**What the exercise asks**
A single number is the answer: the count of lines below that contain "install".

**Supplied material**
◆ ◆ ◆ ◆
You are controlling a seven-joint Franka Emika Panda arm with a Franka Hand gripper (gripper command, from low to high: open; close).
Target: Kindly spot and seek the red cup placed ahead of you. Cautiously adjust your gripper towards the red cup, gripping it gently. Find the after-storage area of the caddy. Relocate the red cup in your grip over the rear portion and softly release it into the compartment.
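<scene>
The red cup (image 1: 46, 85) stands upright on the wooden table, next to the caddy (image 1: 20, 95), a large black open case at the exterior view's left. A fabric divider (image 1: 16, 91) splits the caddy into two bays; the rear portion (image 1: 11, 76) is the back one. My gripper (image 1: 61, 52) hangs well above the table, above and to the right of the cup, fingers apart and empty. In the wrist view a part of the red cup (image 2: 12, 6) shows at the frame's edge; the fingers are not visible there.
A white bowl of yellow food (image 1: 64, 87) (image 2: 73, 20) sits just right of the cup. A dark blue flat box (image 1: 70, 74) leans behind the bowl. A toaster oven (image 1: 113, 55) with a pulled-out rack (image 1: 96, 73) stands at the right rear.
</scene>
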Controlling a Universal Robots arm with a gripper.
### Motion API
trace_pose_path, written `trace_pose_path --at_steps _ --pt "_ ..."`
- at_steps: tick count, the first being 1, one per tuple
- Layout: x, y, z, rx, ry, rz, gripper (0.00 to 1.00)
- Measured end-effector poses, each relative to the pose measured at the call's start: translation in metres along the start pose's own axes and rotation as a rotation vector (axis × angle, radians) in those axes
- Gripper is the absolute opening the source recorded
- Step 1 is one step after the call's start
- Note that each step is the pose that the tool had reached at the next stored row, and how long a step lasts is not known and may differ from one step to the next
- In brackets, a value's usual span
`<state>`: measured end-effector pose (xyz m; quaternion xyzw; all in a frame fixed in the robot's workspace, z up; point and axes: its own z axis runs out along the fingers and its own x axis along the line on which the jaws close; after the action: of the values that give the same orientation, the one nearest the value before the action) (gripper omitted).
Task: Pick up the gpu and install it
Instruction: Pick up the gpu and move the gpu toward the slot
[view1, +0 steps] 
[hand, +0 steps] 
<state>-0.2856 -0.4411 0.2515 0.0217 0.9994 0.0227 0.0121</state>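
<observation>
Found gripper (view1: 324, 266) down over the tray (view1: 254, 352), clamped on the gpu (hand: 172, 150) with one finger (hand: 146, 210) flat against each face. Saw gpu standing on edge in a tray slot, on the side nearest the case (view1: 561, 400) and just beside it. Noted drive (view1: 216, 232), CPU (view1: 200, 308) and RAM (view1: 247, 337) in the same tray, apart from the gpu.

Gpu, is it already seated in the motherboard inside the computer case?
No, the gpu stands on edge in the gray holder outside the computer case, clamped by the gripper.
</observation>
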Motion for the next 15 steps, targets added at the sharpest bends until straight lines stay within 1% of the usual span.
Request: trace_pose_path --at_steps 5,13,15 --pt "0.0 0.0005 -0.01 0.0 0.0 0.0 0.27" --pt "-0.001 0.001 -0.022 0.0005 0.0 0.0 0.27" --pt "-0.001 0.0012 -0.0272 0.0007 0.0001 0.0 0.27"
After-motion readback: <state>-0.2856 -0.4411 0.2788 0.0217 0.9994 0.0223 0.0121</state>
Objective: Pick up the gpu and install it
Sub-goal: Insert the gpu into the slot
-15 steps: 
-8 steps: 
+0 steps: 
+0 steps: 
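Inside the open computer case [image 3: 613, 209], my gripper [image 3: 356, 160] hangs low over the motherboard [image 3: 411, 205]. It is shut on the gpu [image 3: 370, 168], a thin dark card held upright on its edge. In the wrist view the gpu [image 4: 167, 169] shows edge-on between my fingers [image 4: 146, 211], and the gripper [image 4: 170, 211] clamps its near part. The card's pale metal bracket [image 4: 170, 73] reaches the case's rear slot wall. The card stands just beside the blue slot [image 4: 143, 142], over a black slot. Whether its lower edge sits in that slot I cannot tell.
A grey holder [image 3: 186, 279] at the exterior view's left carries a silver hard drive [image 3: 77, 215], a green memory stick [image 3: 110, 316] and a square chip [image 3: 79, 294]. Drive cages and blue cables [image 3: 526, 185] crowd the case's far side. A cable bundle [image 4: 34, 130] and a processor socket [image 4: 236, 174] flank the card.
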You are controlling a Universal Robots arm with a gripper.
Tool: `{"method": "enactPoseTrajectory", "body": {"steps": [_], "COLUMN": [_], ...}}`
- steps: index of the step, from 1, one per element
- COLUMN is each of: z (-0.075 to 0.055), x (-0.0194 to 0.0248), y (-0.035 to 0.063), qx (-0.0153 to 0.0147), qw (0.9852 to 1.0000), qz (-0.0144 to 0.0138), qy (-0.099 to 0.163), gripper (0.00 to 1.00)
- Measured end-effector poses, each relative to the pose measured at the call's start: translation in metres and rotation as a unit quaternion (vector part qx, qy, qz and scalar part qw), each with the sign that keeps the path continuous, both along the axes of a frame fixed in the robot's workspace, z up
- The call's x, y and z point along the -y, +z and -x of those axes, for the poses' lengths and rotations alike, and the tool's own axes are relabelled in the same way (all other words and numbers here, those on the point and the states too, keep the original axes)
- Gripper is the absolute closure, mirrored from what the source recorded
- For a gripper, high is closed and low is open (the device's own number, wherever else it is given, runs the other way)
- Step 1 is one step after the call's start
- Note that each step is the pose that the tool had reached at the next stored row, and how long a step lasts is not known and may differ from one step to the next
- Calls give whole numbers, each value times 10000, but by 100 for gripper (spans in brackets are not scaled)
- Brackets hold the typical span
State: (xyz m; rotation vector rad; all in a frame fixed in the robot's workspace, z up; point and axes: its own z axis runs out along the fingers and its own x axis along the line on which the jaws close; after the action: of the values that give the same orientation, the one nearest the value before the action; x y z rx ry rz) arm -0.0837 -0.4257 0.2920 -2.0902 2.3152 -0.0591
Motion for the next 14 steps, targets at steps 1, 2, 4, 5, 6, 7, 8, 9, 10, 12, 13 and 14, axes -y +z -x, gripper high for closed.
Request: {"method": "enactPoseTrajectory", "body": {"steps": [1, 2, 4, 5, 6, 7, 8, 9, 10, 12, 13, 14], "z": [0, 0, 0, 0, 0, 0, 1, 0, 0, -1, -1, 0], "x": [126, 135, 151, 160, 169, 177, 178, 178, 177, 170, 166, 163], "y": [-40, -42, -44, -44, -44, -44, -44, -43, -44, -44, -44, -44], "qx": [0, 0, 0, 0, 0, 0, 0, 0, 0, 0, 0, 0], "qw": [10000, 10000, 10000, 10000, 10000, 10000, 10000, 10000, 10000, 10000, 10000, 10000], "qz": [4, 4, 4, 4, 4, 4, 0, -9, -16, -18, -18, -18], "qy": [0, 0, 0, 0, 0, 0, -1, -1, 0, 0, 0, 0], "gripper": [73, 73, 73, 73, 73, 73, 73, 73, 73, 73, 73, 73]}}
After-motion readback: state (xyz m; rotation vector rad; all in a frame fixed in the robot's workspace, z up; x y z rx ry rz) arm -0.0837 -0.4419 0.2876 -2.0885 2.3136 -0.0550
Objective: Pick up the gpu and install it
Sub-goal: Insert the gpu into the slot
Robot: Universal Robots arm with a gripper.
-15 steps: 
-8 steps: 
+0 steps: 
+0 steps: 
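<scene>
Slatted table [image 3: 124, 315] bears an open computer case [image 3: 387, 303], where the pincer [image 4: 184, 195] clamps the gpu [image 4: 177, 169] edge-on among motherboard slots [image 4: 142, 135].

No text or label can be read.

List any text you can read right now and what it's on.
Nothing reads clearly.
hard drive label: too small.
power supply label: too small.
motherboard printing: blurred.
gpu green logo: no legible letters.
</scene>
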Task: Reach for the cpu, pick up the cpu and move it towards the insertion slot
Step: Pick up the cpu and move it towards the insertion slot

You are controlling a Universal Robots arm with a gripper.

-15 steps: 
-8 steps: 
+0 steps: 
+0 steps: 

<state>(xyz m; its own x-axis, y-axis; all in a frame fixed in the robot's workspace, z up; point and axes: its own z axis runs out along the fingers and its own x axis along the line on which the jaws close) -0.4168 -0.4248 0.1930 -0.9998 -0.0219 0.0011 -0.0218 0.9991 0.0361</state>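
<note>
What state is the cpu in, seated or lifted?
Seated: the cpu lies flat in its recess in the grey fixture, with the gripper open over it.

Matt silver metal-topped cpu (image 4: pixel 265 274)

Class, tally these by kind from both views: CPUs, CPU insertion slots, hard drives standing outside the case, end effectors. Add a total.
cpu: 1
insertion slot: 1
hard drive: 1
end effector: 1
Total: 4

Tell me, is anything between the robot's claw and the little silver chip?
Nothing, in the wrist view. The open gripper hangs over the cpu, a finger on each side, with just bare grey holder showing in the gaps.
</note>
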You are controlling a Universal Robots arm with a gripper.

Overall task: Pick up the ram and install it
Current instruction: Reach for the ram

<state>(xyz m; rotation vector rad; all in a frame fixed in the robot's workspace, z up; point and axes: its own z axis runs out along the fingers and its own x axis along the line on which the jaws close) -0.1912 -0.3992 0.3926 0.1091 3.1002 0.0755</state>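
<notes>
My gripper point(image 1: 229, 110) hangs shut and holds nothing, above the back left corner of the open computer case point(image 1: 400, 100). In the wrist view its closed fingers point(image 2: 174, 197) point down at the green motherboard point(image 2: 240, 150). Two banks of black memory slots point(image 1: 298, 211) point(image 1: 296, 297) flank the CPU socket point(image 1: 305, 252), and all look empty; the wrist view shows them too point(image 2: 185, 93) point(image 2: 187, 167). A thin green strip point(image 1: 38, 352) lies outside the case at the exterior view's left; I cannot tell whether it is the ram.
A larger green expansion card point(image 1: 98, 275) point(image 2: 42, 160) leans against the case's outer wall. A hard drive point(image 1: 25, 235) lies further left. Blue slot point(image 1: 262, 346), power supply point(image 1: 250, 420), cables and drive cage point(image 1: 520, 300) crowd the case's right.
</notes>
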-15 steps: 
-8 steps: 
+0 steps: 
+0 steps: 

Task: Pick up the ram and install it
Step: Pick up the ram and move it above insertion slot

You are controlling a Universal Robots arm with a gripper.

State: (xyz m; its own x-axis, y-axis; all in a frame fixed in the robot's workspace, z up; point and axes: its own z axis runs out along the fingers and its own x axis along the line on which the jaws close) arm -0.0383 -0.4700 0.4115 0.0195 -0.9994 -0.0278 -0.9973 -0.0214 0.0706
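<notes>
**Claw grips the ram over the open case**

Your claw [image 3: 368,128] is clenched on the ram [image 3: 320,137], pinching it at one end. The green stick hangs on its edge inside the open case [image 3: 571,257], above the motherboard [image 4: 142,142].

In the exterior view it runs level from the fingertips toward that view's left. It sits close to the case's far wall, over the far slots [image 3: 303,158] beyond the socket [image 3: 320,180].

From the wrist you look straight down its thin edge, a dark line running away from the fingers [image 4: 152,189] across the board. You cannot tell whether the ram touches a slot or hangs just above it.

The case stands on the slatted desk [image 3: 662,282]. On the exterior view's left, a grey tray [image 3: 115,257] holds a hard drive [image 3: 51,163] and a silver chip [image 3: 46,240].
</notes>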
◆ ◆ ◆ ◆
**Expected answer**
5